The battle is often known as the "Battle of the Bees" for the swarms of bees that repeatedly interrupted fighting, with both sides fleeing for cover. Aitken was said to have been overconfident and not to have attempted any reconnaissance work in the area. As an officer of the Indian Army he had little knowledge of the quality of the German colonial troops that he was facing.

The German defence forces were led by Paul von Lettow-Vorbeck, who held out until the end of the war.

Aitken's troops were routed and retreated. There were delays in publishing the details in Britain. He was removed from his command and ultimately (in August 1915) reverted to the rank of colonel.
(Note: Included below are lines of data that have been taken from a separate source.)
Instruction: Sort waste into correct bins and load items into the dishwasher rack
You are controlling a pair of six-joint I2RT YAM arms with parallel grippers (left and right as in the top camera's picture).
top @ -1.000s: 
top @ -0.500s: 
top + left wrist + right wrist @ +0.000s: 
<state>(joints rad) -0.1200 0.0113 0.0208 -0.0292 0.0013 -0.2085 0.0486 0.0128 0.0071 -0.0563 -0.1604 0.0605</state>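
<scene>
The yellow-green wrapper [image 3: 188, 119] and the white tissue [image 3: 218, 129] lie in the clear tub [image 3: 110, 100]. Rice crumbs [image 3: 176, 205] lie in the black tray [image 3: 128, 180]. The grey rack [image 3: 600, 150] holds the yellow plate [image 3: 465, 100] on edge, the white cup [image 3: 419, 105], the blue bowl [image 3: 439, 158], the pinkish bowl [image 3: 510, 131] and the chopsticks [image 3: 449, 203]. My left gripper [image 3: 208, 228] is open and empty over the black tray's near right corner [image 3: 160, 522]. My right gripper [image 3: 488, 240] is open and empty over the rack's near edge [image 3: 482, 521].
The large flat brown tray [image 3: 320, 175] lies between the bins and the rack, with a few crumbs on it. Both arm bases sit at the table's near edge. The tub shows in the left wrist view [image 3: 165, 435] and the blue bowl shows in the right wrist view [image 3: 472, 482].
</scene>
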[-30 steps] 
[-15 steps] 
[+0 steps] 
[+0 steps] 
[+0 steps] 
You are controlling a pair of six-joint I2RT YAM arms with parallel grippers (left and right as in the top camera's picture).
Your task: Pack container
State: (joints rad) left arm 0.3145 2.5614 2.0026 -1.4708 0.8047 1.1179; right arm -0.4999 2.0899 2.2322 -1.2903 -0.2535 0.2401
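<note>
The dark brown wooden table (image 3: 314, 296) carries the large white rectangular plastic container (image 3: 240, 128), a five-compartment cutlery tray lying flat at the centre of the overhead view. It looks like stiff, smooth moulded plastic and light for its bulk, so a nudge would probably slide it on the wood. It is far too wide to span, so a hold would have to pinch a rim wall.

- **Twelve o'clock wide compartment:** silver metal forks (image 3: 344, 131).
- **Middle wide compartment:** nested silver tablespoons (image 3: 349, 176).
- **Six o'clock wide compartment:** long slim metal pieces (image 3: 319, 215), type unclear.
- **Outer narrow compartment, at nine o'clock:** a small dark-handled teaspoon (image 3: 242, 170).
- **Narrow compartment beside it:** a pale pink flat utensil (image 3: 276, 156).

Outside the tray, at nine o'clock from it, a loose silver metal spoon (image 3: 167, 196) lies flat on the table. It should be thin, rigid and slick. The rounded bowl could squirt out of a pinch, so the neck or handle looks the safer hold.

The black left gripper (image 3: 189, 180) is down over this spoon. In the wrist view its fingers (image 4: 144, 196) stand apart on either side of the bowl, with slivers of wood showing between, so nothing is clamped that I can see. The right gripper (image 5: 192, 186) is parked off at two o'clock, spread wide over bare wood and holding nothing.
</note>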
Later it was felt he had been made a scapegoat for the defeat and in 1920 he was formally exonerated. In November 1921 the Secretary of State for India said in the House of Commons that Colonel Aitken had been retired on full pension with the rank of honorary brigadier-general, backdated to May 1918.

During his final years Brigadier General Aitken was a prominent local figure in Bath. Because of poor health he spent his final months in Italy and died there suddenly of a heart attack.